De voor 'Bedrijf' aangewezen gronden zijn bestemd voor:

  1. bedrijven in milieucategorie 1 en 2 zoals opgenomen in de bijlage bij deze regels;

  2. bestaande bedrijven;

  3. uitsluitend ter plaatse van de aanduiding 'verkooppunt motorbrandstoffen zonder lpg' een verkooppunt van motorbrandstoffen zonder lpg en de bijbehorende detailhandelsvoorzieningen met een verkoopvloeroppervlak van maximaal 100 m2;

  4. uitsluitend ter plaatse van de aanduiding 'verkooppunt motorbrandstoffen met lpg' uitsluitend een verkooppunt van motorbrandstoffen met lpg en de bijbehorende detailhandelsvoorzieningen met een verkoopvloeroppervlak van maximaal 100 m2;

  5. ter plaatse van de aanduiding 'bedrijfswoning' maximaal 1 bedrijfs- of dienstwoning per bedrijf;

  6. ter plaatse van de aanduiding 'nutsvoorziening' uitsluitend een nutsvoorziening;

met daarbij behorend(e):

  1. groen;

  2. nutsvoorzieningen;

  3. parkeren;

  4. verkeer;

  5. water;

met uitzondering van:

  1. risicovolle inrichtingen, anders dan het verkooppunt motorbrandstoffen met lpg, genoemd onder d;

  2. geluidzoneringsplichtige bedrijven, zoals vermeld in artikel 2.1, lid 3, van het Besluit omgevingsrecht;

  3. zelfstandige kantoren;

  4. zelfstandige detailhandel.

 

4.2 Bouwregels

 

4.2.1 Gebouwen

  1. Gebouwen mogen uitsluitend ter plaatse van de aanduiding 'bouwvlak' worden gebouwd.

  2. Het bouwvlak mag volledig worden bebouwd, tenzij ter plaatse van de aanduiding 'maximale bouwhoogte (m) en maximum bebouwingspercentage (%)' anders is aangeduid.

  3. Ter plaatse van de aanduiding ‘maximale bouwhoogte (m)' of ‘maximale goot- en bouwhoogte (m)' mag de goot- en/of bouwhoogte niet meer bedragen dan is aangeduid.
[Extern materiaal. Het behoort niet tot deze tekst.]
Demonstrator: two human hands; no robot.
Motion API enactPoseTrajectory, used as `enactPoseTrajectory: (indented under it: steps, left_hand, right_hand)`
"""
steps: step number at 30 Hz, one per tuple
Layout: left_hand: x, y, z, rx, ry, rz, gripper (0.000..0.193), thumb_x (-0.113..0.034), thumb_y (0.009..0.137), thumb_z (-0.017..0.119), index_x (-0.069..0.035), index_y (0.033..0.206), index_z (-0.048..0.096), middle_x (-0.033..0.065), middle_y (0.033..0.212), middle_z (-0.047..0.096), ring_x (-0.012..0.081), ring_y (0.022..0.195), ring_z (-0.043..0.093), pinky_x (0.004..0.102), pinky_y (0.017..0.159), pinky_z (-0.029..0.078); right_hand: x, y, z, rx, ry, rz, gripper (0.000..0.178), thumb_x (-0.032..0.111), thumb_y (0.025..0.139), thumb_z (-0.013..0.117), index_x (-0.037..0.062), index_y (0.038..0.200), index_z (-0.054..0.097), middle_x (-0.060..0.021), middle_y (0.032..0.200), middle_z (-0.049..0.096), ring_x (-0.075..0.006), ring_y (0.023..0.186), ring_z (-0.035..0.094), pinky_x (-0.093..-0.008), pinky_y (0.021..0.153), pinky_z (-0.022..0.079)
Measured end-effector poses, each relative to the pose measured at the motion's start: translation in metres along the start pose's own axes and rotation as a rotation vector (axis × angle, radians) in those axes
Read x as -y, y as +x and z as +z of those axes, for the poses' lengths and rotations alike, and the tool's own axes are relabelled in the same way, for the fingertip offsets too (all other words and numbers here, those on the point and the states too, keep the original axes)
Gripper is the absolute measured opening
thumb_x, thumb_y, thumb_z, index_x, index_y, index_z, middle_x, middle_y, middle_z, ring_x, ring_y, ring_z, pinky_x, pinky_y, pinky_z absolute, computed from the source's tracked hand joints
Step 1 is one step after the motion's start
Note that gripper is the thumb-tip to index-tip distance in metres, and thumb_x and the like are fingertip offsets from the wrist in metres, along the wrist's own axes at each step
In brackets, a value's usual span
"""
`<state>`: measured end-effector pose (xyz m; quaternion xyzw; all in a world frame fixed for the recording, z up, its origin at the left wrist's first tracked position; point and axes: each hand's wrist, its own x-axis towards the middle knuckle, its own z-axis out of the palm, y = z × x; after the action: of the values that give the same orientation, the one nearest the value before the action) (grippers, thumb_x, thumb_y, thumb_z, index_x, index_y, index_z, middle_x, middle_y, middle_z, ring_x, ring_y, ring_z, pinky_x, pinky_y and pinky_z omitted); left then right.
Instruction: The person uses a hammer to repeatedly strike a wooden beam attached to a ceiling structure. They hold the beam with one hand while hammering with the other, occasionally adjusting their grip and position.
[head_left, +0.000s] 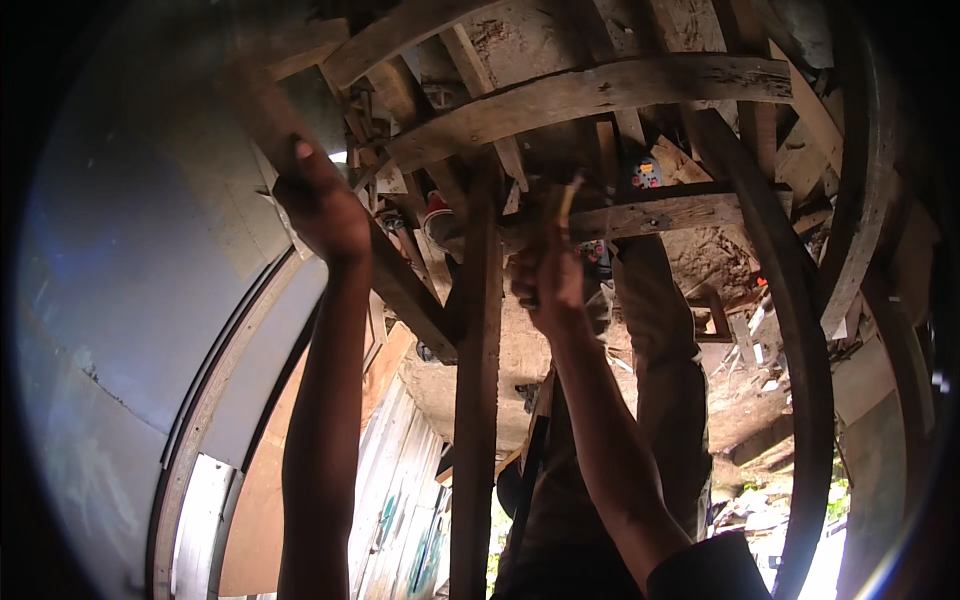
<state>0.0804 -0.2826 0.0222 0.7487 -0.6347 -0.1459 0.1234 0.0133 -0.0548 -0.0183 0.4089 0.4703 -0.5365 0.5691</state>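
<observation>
My left hand is raised at the left, closed around the lower end of a wooden board. The board's far end is smeared by motion near the grey sheet wall. Near the middle, my right hand is closed round a thin yellowish handle that points away from me. A blur covers the handle's tip, so the kind of tool cannot be made out. Beyond that hand lies a short wooden crosspiece of a timber frame. A curved beam of the same frame spans farther away.
An upright post stands between my forearms. Curved timbers rise on the right. The grey sheet wall fills the left side. My trouser leg shows below the crosspiece, above a dirt floor with wood scraps.
</observation>
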Motion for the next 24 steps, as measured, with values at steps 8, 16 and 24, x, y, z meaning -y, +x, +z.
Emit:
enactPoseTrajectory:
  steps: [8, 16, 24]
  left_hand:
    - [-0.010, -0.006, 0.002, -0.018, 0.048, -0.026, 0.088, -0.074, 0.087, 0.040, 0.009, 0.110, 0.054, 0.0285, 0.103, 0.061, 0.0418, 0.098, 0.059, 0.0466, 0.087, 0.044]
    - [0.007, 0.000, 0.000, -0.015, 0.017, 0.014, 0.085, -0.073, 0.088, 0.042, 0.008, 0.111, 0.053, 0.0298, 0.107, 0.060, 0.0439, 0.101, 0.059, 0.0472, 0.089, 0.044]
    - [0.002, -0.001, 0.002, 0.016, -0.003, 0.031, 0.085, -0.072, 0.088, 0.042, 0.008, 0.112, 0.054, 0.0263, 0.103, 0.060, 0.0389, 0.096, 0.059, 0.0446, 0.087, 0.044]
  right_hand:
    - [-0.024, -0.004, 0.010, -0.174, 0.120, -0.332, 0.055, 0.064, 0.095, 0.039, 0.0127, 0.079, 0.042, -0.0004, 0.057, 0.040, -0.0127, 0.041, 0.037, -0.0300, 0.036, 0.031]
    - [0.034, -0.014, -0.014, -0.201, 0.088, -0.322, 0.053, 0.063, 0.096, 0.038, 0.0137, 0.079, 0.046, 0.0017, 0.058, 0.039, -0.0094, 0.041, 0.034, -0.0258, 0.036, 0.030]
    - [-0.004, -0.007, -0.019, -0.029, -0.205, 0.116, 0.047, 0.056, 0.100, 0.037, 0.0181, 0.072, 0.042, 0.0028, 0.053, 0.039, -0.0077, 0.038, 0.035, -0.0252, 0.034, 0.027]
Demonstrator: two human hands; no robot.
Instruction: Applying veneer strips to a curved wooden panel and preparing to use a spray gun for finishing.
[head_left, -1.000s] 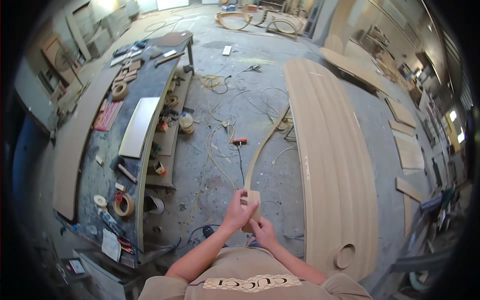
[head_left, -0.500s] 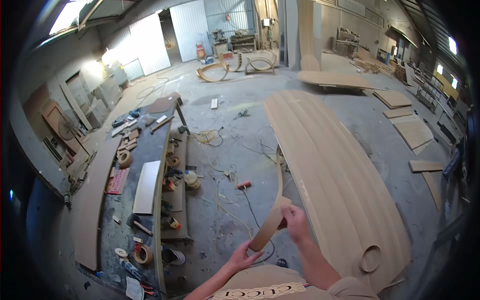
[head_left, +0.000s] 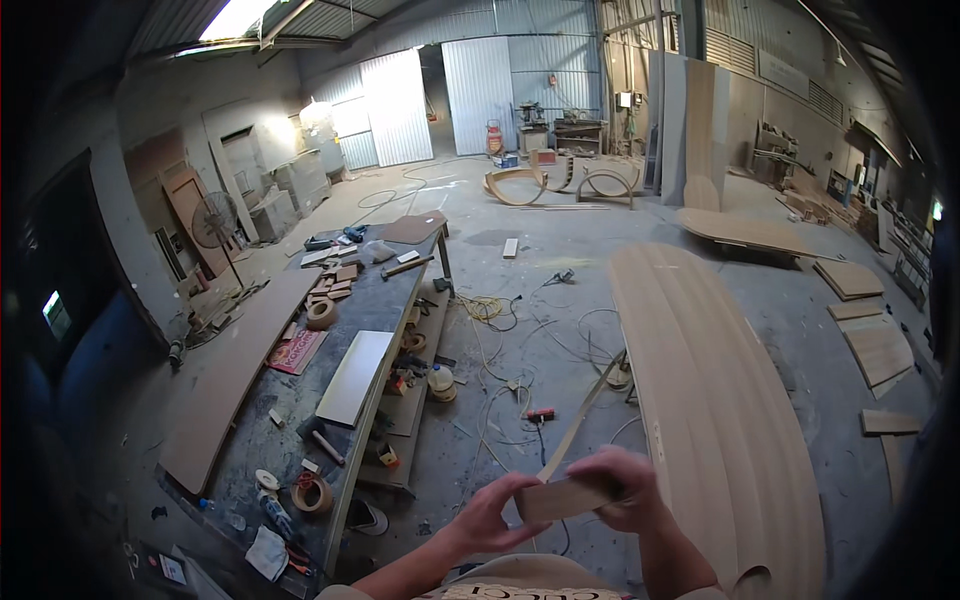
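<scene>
The concrete floor (head_left: 590, 285) is grey, stained and rough in finish. At right stands the large wood panel (head_left: 715, 420): pale grain, shallow lengthwise ridges, rounded far end. At left is the table (head_left: 350, 312), with a dark, scuffed top. A long brown board (head_left: 225, 410) with a smooth face lies along its left side; a glossy, pale rectangular sheet (head_left: 356, 378) lies near its right edge. The wood strip (head_left: 562, 502) is thin, flat and light brown. Its broad section is held near and centre, between both hands; a narrow length extends far and right toward the panel's left edge.

The left hand (head_left: 495, 515) holds the strip's left end, thumb and fingers across opposite edges. The right hand (head_left: 627, 490) holds its right end, fingers curled over it.

Edges and clearance: the panel's long left edge and the table's right edge bound an aisle of floor. Loose cables (head_left: 490, 308) cross this aisle. The held section is clear of both edges; the right hand is nearer the panel.
</scene>
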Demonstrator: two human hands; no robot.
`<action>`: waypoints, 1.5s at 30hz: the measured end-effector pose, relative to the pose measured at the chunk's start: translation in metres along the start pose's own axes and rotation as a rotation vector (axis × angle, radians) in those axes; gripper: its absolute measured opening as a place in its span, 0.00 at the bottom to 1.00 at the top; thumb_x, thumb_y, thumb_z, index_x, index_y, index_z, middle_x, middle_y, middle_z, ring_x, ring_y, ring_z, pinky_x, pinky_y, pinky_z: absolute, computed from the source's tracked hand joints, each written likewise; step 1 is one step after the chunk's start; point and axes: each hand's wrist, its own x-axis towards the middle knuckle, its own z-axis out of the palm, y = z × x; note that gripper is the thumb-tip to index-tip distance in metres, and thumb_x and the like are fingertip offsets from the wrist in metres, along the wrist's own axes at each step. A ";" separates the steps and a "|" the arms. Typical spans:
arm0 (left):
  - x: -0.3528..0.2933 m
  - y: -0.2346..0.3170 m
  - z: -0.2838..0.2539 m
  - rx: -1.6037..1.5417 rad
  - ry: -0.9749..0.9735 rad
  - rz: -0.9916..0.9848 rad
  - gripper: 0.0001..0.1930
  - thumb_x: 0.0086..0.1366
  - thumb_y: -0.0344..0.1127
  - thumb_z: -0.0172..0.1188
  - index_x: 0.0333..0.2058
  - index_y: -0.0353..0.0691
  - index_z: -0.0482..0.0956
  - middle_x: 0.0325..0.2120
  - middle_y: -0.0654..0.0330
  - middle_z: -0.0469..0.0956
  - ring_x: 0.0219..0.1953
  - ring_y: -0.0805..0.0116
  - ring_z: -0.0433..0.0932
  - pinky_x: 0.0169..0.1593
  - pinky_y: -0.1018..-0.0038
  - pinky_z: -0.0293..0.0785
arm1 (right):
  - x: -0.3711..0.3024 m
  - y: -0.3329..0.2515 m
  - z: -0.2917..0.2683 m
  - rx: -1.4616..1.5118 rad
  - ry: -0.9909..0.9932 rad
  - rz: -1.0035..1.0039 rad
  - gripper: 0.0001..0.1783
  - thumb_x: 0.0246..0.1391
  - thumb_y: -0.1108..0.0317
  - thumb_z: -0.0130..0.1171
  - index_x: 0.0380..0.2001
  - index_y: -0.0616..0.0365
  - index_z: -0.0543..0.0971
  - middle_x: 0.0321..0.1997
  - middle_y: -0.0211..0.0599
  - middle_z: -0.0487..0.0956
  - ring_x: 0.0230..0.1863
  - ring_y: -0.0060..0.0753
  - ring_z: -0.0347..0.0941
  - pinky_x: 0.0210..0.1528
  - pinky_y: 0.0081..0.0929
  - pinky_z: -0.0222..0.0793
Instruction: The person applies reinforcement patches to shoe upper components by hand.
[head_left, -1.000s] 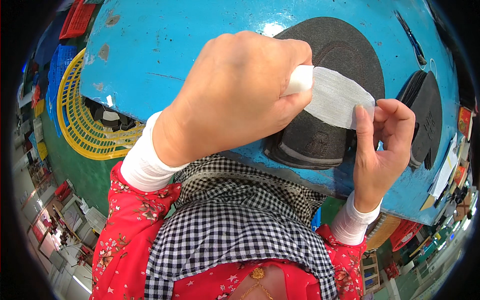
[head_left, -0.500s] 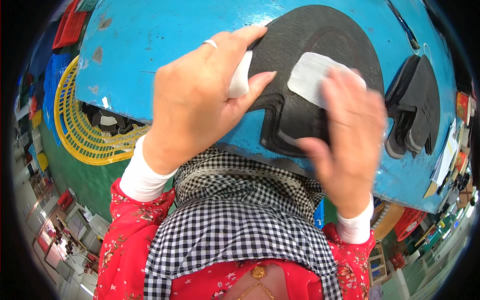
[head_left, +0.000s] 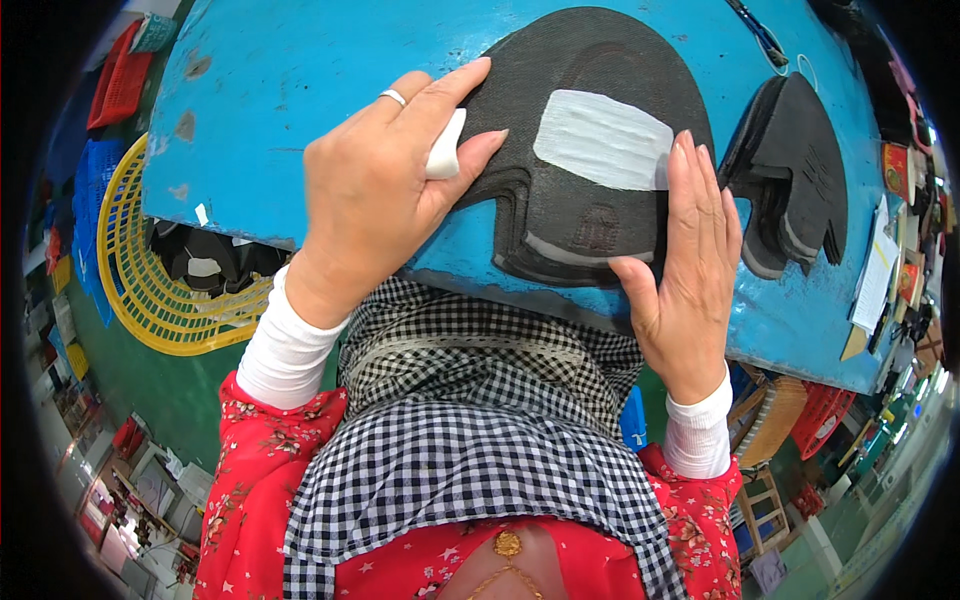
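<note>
A stack of dark, curved flat pieces (head_left: pixel 625 60) with a notched lower edge lies on the blue table. On its top piece rests a rectangular white patch (head_left: pixel 603 140), lying flat with faint ridges. My left hand (head_left: pixel 365 190) is at the stack's left edge, holding a folded or curled white piece (head_left: pixel 445 146) between thumb and fingers. Along the right edge of the stack lies my right hand (head_left: pixel 690 265), fingers straight and thumb apart, its fingertips touching near the white patch's right end. Nothing is held in it.
A second dark stack (head_left: pixel 795 165) sits to the right on the blue table (head_left: pixel 270 110). A yellow basket (head_left: pixel 125 290) with dark pieces in it is left of the table's edge. A thin tool (head_left: pixel 757 35) lies far right, and papers (head_left: pixel 873 270) hang at the right edge.
My right hand has moved off the top of the white patch to the stack's right edge, leaving the patch uncovered. My left hand still holds its white piece. The whole view has shifted slightly.
</note>
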 end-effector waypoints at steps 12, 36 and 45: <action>0.001 0.002 -0.005 -0.106 0.012 -0.045 0.20 0.53 0.30 0.64 0.47 0.42 0.77 0.24 0.58 0.72 0.23 0.67 0.70 0.27 0.76 0.66 | 0.011 0.201 -0.089 -0.078 0.079 0.474 0.27 0.51 0.55 0.62 0.49 0.62 0.75 0.44 0.40 0.78 0.40 0.31 0.71 0.44 0.26 0.67; -0.004 -0.012 -0.011 -0.636 0.320 -0.166 0.18 0.60 0.26 0.58 0.50 0.37 0.72 0.19 0.73 0.67 0.21 0.87 0.62 0.24 0.88 0.57 | -0.010 0.102 -0.092 0.547 0.636 0.265 0.17 0.57 0.74 0.53 0.50 0.61 0.67 0.41 0.35 0.74 0.29 0.21 0.72 0.24 0.17 0.68; -0.026 -0.003 -0.028 -0.949 0.501 -0.275 0.20 0.63 0.29 0.51 0.53 0.30 0.62 0.23 0.67 0.65 0.20 0.84 0.58 0.24 0.86 0.55 | 0.038 0.018 -0.031 1.017 0.025 0.386 0.21 0.56 0.74 0.54 0.52 0.63 0.64 0.38 0.35 0.76 0.21 0.18 0.71 0.20 0.14 0.68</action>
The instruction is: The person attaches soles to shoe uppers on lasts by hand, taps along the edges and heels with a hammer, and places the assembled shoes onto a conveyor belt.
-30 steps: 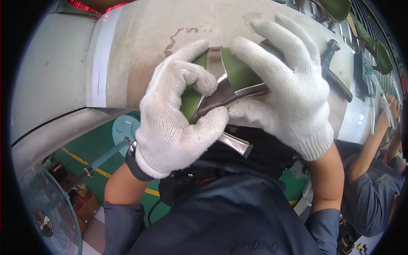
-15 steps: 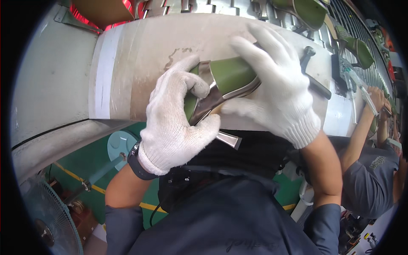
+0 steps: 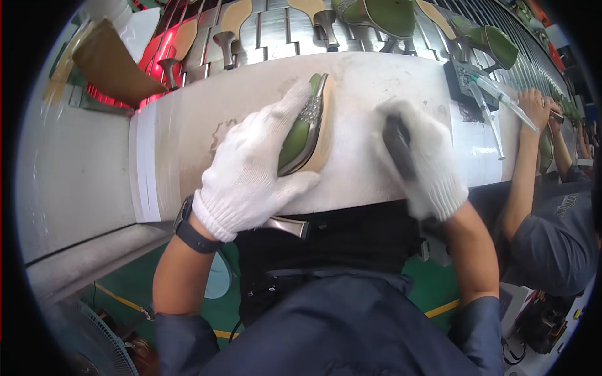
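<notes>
A green high-heeled shoe point(image 3: 295, 143) with dark metallic trim and a glittery band lies tilted on its side on the pale bench point(image 3: 357, 178), its tan sole turned to the right. My left hand point(image 3: 244, 166), in a white knit glove, is wrapped over the shoe's upper and holds it. The shiny heel point(image 3: 288, 227) sticks out below that wrist, past the bench's near edge. To the right of the shoe, my gloved right hand point(image 3: 433, 156) is closed around the dark handle of a hammer point(image 3: 398, 147). Motion smears this hand, and the hammer's head cannot be made out.
Behind the bench, a slatted metal conveyor point(image 3: 269, 37) carries tan heeled soles point(image 3: 235, 22) and green shoes point(image 3: 385, 19). Syringes point(image 3: 501, 100) rest by a dark block point(image 3: 461, 88) at right, near another person's forearm point(image 3: 527, 156). A brown board point(image 3: 113, 66) stands far left.
My right hand has left the shoe and taken up the hammer that lay on the bench at right. My left hand has turned the shoe so its sole faces right.
</notes>
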The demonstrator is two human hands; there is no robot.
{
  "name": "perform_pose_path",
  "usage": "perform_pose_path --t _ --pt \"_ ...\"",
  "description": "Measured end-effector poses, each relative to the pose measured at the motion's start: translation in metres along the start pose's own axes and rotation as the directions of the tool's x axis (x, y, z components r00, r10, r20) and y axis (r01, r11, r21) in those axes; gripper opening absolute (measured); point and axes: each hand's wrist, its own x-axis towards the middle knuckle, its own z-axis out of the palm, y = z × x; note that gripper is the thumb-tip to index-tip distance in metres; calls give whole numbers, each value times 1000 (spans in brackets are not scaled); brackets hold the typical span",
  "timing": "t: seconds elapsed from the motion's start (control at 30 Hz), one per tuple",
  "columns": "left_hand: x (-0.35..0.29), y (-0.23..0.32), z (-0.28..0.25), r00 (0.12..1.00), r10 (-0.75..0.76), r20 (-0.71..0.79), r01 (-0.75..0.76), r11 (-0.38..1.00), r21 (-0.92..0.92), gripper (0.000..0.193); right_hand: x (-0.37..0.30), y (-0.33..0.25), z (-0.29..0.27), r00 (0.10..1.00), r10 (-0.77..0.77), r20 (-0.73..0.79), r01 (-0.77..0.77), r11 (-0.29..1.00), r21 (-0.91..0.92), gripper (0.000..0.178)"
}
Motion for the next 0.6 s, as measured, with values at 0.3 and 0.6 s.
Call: perform_pose_path --t 0.3,0.6 --pt "3 -4 -1 999 11 32 -10 1000 -19 113 19 -34 -13 958 159 239 -281 344 896 53" --pt "6 -6 -3 998 38 47 -40 999 30 114 42 -44 -8 933 90 347 -349 449 822 36"
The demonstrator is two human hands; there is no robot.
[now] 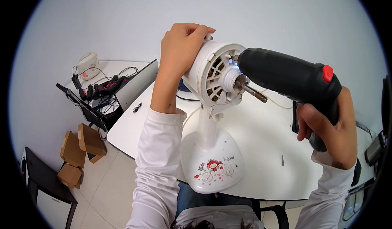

  4. In aanvulling op onderdeel c, mag ter plaatse van de aanduiding 'nutsvoorziening' de bouwhoogte maximaal 4 meter bedragen, tenzij ter plaatse van de aanduiding 'maximale bouwhoogte (m)' anders is aangeduid.

  5. In afwijking van onderdeel b en c, zijn ter plaatse van de aanduiding 'bedrijfswoning' de bouwregels, vermeld in artikel 19, lid 19.2.2, 19.2.3, 19.2.4 19.3 en 19.4 van toepassing.

 

4.2.2 Bouwwerken, geen gebouwen zijnde

  1. De hoogte van lichtmasten en vlaggenmasten mag maximaal 8 meter bedragen.

  2. De hoogte van luifels mag maximaal 6 meter bedragen.

  3. Ter plaatse van de aanduidingen 'verkooppunt motorbrandstoffen met lpg' en 'verkooppunt motorbrandstoffen zonder lpg' is een reclamezuil toegestaan met een maximale hoogte van

8 meter.

  1. De hoogte van erf- en terreinafscheidingen mag maximaal 3 meter bedragen.

  2. De hoogte van overige bouwwerken, geen gebouwen zijnde, mag maximaal 3 meter bedragen.

 

4.3 Afwijken van de bouwregels

Het bevoegd gezag kan met een omgevingsvergunning afwijken van het bepaalde in lid 4.2.1, onder b, voor het verhogen van het bebouwingspercentage met maximaal 10%, met dien verstande dat:

  1. de stedenbouwkundige opzet niet wordt gewijzigd;

  2. de gebruiksmogelijkheden van de aangrenzende gronden en bouwwerken niet onevenredig worden aangetast.

 

4.4 Afwijken van de gebruiksregels

Het bevoegd gezag kan met een omgevingsvergunning afwijken van het bepaalde in artikel 4.1, onder a, voor een inrichting, bedrijf of bedrijfsactiviteit die naar aard en invloed op de omgeving gelijk is te stellen met de in deze regels direct toegelaten activiteiten met dien verstande dat dit niet geldt voor de vestiging van:

  1. detailhandel;

  2. zelfstandige kantoren;

  3. horecabedrijven;

  4. bedrijven welke vallen onder artikel 2.4 van het Inrichtingen- en vergunningenbesluit milieubeheer;

  5. risicovolle bedrijven als bedoeld in artikel 2, lid 1, van het Bevi.